EXERCISE INSTRUCTIONS: Which of the lines in the data mention the string "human"? List them all.

========

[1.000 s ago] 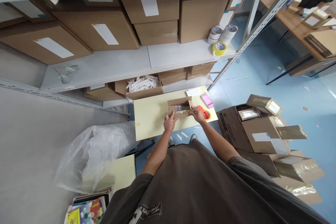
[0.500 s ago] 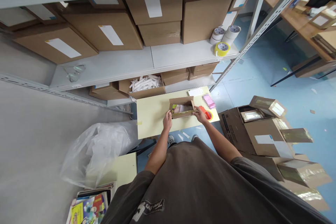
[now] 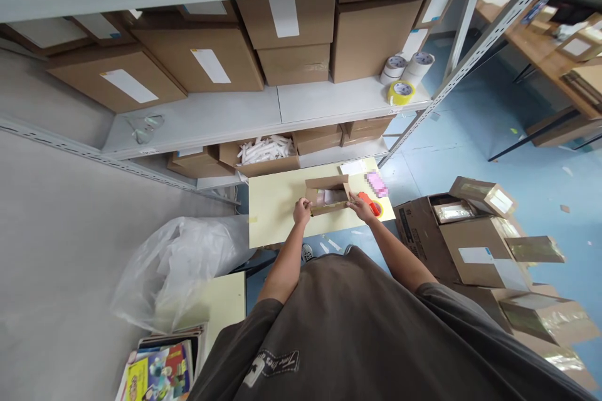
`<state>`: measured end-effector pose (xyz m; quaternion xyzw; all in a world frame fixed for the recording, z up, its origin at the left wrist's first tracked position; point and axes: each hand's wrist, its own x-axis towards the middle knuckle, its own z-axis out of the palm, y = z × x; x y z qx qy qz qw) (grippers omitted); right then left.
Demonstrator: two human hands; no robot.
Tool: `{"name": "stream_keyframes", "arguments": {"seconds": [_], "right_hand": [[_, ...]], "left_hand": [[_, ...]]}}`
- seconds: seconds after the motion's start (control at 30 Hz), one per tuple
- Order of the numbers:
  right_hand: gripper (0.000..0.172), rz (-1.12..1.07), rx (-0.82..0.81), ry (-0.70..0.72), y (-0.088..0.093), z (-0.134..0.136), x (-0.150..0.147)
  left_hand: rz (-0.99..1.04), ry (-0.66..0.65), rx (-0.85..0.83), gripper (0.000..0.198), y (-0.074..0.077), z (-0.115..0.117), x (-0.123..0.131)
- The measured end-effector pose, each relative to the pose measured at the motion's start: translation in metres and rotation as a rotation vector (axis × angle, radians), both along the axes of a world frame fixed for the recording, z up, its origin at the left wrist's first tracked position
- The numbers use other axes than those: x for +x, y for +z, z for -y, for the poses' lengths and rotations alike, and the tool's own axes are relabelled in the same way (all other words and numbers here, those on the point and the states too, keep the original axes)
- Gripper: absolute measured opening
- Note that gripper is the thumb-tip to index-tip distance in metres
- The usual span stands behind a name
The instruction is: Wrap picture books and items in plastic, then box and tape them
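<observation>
A small open cardboard box (image 3: 330,207) lies on the pale yellow tabletop (image 3: 275,200), with a pale, plastic-looking item (image 3: 324,197) inside that I cannot make out clearly. My left hand (image 3: 302,210) is closed at the box's near left corner, thumb and fingers drawn together on its edge. At the near right corner, my right hand (image 3: 360,208) grips the wall and flap. Just beyond that hand sits a red tape dispenser (image 3: 369,203) with a tape roll. A white paper (image 3: 352,167) and a blurred-out pink object (image 3: 376,183) lie further back.
Shelving (image 3: 211,113) ahead carries large cartons, several tape rolls (image 3: 401,93) and an open carton of white pieces (image 3: 266,150). Stacked cardboard boxes (image 3: 475,232) stand on the floor to the right. Left are a clear plastic bag (image 3: 188,257) and magazines (image 3: 160,373).
The yellow-green patch at the left inside the box no longer shows. My left hand's fingers have drawn together at the corner. My right hand keeps its place, and the view has shifted slightly.
</observation>
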<state>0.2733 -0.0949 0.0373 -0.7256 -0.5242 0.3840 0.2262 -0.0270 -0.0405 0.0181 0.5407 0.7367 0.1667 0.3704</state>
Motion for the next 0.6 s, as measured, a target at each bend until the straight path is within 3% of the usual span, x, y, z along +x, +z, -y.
{"name": "stream_keyframes", "arguments": {"seconds": [0.1,0.2,0.3,0.4,0.6], "right_hand": [[0.077,-0.101,0.049,0.045,-0.01,-0.002,0.002],[0.072,-0.135,0.031,0.006,-0.019,-0.006,0.0],[0.066,-0.132,0.002,-0.055,-0.026,-0.012,-0.006],[0.063,-0.09,0.008,-0.106,-0.031,-0.016,-0.015],[0.053,0.024,0.012,-0.135,-0.036,-0.021,-0.025]], "left_hand": [[0.019,0.012,0.001,0.013,-0.003,0.005,-0.001],[0.132,-0.006,0.041,0.024,-0.005,0.013,-0.006],[0.202,-0.123,0.09,0.03,-0.006,0.026,-0.009],[0.095,-0.211,0.1,0.045,-0.007,0.038,-0.006],[-0.06,-0.105,0.021,0.067,-0.011,0.046,0.009]]}}
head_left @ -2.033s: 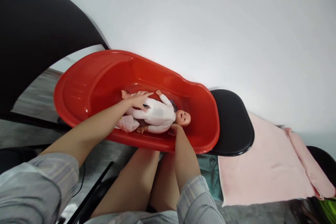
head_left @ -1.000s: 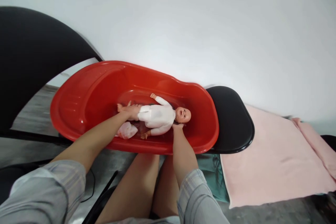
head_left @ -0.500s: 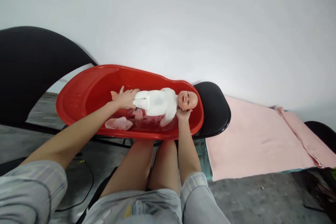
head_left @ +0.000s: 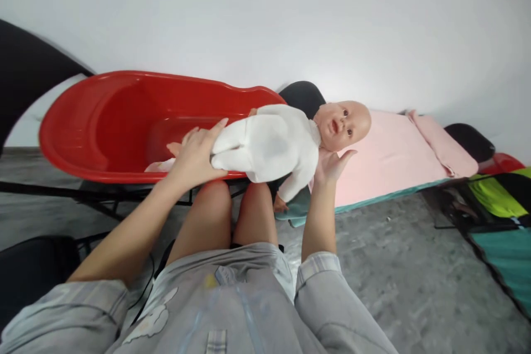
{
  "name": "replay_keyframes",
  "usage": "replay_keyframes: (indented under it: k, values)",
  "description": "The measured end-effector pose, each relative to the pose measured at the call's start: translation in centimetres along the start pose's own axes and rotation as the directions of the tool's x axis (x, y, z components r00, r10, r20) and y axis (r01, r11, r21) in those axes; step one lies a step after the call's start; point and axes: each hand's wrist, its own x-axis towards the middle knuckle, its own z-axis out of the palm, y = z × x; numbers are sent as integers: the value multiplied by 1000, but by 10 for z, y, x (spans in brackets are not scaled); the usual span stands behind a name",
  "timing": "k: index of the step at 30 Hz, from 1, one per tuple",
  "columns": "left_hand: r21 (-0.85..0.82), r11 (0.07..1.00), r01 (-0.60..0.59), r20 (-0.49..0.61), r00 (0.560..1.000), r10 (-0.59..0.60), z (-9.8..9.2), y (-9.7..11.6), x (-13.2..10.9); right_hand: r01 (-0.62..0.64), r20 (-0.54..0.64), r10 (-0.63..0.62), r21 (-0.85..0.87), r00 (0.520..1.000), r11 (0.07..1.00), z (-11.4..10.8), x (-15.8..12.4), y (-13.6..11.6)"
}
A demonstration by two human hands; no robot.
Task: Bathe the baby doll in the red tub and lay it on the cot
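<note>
Hands hold one doll between them, set well apart, one toward each end of it. The left hand is clamped around the lower legs, thumb on the near side and fingers over the far side, with a bare foot showing past it. The right hand holds the other end from below, behind the neck and shoulder, one digit stretched out to the right; its hidden fingers cannot be made out. The doll's long axis runs across the body from left to right, face up, feet left, head right and tipped slightly farther away, with the near arm hanging toward the knees. Its legs and hips cover part of the near rim of a red tub, while the chest and head are out past the tub's right end, in front of a black seat. The left hand is therefore nearer the tub, where a pale pink item lies low inside; the right hand is nearer a pink cloth, spread just beyond the head, over a teal layer, with a rolled edge at its far end.
</note>
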Motion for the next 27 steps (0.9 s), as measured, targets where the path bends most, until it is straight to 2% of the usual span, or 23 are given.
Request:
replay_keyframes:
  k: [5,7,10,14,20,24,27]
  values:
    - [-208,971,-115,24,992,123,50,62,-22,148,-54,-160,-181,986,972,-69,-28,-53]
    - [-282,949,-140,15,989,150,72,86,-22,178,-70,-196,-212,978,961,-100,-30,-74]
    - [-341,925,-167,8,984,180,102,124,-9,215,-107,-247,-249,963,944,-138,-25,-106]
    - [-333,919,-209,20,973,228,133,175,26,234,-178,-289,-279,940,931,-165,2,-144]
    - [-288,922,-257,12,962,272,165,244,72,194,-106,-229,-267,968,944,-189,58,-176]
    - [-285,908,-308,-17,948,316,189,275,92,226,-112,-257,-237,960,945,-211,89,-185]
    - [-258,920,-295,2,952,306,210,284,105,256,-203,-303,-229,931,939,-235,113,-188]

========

YOUR SOLUTION:
Demonstrator: two human hands; no robot.
A demonstration by two human hands; no robot.

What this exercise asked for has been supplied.